* Your goal *
Find every line below where the word "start" occurs, then give how many you found and nothing else.

* Information supplied *

++++++

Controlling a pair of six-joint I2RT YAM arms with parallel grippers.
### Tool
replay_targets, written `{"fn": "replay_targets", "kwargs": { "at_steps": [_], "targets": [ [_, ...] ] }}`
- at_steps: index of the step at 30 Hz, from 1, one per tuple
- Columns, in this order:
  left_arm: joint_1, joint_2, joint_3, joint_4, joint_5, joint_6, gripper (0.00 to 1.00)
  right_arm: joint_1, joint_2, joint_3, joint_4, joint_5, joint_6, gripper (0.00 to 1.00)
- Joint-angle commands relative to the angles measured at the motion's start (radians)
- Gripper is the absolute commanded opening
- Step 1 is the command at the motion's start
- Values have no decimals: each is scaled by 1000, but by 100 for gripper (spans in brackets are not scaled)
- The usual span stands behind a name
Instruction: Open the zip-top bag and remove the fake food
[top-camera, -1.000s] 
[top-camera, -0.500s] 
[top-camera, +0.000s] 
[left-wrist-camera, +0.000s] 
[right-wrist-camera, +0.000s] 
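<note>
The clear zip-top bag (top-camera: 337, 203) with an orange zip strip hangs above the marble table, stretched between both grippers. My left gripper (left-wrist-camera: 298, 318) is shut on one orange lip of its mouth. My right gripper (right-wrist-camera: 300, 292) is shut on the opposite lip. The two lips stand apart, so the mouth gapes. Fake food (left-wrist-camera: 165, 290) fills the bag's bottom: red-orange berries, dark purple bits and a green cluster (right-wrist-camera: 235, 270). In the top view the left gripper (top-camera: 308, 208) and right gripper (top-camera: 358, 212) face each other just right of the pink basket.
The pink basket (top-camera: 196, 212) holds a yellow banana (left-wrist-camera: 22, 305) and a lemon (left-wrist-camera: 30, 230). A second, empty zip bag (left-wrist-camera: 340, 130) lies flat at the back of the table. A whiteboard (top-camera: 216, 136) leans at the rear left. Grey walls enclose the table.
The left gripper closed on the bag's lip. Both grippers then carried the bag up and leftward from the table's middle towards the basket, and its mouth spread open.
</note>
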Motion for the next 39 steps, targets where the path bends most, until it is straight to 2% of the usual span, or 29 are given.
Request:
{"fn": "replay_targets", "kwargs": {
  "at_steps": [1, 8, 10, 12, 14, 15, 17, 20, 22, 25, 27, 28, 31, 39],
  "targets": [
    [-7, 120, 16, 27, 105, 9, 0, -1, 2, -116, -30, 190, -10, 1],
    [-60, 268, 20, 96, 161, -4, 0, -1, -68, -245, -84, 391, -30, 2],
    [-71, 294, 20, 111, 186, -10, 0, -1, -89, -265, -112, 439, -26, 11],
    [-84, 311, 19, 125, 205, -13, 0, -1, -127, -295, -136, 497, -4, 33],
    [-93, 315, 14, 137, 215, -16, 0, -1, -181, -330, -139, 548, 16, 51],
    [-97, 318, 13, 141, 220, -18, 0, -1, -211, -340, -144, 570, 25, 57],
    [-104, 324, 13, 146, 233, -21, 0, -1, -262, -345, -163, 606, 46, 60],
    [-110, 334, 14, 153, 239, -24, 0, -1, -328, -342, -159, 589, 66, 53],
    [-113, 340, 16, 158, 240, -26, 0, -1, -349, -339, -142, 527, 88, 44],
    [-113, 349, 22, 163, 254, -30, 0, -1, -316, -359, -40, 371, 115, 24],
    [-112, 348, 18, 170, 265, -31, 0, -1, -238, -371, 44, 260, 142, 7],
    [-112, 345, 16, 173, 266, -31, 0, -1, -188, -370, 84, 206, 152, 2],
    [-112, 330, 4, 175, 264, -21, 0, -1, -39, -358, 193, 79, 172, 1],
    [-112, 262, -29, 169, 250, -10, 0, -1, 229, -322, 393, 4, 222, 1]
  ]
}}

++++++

* Reply *
2